The C-23 was produced at the Short Brothers' facility in Belfast, Northern Ireland for the U.S. Department of Defense.

Operational history

U.S. Air Force
The C-23A Sherpa entered service with the United States Air Force in Europe in 1985 based at Zweibrücken Air Base. It continued in use in the EDSA role until November 1990 with the post-cold war force reductions. All the Sherpas returned to the United States; three aircraft were transferred to the USAF Test Pilot School at Edwards AFB, eight aircraft went to the U.S. Army and the remaining seven to the U.S. Forest Service. The Test Pilot School's aircraft were retired in 1997.

U.S. Army
The eight former USAF aircraft were used for test duties at different units; two were re-designated as JC-23A.

The Army purchased four civil Short 330 aircraft to replace the DHC C-7 Caribou being used to support the Kwajalein Missile Range. These were not given a C-23 designation, and were retired in 1992. In 1988, the Army ordered ten new-build Short 330s designated C-23B to replace the DHC C-7 Caribou used by the U.S. Army National Guard Aviation and Repair Activity Depots. In 1990, a further six were ordered.

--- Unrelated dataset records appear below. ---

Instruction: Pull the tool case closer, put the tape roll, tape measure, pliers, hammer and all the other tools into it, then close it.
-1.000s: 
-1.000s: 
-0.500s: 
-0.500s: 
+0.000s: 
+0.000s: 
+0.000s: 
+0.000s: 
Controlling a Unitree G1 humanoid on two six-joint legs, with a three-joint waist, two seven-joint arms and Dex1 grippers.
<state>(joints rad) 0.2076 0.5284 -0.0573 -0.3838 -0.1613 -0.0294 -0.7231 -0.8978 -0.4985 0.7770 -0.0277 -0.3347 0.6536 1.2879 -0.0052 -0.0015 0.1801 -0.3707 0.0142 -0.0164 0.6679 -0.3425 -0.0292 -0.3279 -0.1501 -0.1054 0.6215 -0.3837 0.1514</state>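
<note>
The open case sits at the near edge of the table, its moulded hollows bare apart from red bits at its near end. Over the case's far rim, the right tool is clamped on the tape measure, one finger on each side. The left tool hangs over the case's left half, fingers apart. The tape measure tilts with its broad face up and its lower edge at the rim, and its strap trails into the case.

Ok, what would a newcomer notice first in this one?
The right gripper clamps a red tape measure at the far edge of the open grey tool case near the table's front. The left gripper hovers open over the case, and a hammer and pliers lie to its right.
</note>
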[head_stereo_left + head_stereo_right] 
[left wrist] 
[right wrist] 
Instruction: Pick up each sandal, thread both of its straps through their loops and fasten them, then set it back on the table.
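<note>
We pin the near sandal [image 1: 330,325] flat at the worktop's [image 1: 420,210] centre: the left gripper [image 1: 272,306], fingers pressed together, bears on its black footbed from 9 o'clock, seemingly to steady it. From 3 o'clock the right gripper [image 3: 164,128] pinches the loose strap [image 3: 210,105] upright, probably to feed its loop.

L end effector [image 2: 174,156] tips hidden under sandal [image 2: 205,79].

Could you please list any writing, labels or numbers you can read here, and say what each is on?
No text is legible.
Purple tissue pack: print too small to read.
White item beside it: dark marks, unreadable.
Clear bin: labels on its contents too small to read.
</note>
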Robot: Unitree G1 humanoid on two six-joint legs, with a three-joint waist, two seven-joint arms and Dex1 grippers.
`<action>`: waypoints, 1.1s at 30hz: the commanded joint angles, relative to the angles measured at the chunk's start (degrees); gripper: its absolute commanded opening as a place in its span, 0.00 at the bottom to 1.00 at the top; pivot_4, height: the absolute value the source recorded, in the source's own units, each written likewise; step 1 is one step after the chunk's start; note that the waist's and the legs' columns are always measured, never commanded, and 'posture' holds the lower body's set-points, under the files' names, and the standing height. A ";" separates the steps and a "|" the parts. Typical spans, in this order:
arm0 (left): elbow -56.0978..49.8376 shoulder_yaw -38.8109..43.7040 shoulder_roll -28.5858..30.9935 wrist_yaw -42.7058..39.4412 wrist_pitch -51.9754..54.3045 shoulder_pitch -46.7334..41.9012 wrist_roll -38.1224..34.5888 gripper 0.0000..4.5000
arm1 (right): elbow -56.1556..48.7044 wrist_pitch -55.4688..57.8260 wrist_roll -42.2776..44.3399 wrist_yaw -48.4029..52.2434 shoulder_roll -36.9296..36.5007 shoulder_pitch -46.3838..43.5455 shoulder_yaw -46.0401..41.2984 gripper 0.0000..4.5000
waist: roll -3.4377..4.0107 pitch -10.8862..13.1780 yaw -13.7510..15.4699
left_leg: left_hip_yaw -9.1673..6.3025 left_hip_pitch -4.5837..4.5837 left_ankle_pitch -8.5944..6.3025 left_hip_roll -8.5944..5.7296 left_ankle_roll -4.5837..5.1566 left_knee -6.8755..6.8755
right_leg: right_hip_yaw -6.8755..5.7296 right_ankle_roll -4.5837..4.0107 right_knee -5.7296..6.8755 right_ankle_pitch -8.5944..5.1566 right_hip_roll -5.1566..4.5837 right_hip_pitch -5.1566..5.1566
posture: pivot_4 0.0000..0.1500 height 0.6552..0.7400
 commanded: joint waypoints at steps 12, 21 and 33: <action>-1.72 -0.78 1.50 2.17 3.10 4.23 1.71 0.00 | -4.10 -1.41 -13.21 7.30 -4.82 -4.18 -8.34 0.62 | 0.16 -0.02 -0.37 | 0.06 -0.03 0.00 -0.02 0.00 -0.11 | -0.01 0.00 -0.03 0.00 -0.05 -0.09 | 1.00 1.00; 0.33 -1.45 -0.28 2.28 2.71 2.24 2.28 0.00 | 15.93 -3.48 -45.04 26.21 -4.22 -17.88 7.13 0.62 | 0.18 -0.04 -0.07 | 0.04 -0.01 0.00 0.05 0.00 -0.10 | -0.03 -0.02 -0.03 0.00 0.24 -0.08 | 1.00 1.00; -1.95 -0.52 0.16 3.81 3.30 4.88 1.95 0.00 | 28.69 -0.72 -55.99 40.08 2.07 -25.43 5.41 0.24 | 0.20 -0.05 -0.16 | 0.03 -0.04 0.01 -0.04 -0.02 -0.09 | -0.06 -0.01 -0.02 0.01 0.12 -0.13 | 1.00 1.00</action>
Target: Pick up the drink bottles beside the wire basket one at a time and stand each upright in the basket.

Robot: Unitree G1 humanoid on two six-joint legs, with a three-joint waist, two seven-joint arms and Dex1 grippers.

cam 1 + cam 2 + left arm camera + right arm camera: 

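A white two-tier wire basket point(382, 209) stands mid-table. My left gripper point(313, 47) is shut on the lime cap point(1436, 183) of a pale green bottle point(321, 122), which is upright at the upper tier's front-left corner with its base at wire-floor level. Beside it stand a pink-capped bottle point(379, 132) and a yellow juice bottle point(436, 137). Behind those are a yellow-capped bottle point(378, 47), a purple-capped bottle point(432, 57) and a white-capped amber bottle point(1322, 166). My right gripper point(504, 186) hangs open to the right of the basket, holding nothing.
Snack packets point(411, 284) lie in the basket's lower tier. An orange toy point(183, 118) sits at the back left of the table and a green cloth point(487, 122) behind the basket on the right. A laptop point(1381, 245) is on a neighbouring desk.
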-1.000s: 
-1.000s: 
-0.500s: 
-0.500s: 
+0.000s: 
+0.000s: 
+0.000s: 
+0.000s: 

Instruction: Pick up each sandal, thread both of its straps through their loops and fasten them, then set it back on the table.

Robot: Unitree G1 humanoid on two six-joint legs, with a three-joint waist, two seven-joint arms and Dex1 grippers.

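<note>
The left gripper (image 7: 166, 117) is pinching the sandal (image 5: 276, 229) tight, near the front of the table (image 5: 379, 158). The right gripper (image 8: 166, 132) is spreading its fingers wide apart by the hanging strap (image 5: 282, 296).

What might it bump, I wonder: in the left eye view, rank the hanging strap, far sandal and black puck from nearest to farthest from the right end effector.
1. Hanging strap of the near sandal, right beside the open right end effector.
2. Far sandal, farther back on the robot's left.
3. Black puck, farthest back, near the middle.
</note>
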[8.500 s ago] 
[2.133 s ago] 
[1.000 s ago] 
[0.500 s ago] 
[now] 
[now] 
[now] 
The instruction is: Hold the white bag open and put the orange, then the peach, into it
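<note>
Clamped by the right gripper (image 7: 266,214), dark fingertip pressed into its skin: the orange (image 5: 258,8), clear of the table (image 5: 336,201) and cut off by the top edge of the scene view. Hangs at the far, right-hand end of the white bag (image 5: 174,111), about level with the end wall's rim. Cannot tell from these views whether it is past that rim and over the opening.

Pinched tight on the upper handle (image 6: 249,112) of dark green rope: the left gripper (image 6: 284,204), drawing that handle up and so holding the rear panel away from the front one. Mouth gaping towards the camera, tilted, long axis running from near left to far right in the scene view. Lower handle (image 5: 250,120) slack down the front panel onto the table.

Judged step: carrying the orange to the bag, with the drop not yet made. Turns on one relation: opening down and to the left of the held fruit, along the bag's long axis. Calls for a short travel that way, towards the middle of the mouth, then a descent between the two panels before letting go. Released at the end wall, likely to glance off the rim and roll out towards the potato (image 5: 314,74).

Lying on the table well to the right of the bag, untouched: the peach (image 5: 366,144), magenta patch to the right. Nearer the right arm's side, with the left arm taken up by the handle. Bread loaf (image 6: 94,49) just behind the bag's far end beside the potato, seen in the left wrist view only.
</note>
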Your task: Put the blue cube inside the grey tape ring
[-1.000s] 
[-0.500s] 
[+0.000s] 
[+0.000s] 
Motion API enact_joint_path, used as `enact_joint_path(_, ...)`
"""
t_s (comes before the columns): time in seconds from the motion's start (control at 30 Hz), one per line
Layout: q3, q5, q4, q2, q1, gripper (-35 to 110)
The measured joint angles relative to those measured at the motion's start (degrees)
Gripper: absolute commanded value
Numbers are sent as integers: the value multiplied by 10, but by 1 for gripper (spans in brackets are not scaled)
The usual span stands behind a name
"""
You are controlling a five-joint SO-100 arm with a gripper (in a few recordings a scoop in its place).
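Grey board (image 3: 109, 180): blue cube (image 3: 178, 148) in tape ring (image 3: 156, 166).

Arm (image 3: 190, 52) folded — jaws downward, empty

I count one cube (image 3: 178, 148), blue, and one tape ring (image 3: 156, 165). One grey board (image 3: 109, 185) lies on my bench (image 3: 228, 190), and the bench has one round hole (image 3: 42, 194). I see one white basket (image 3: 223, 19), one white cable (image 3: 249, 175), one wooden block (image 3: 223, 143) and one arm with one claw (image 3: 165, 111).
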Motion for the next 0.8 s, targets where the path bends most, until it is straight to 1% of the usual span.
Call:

When the Army wanted 20 more C-23s in 1990 the production line had closed; second-hand Short 360 aircraft were purchased instead. Designated the C-23B+, these were modified from the original single tail to the twin-tail and cargo ramp of the other C-23Bs. In 1994, another eight aircraft were converted to replace the DHC UV-18 Twin Otters used in Alaska.

During Iraq War (2003–2011), the C-23 served the Army's intra-theater needs of cargo and personnel transport. It provided an economic alternative for transporting some 20 people or three pallets of cargo when speed was not critical.

As part of the U.S. Army's Constant Hawk intelligence gathering program, five Short 360s were modified for use in Iraq and flew in theater between 2006 and 2011. A further two modified aircraft collided in mid-air before delivery to Iraq. The Constant Hawk aircraft were not given a military designation.

On 13 June 2007, the Alenia C-27J was selected to replace the C-23 in U.S. Army service. A total of 43 C-23s were in service with the U.S. Army as of November 2008 (all US C-27 aircraft were transferred to the US Coast Guard in 2012 due to budget shortfalls). The C-23 Sherpa was retired from the Army National Guard in January 2014. As part of the National Defense Authorization Act for Fiscal Year 2014, 8 C-23s may be transferred to the State of Alaska to operate from short rural runways for search-and-rescue and medium-lift missions.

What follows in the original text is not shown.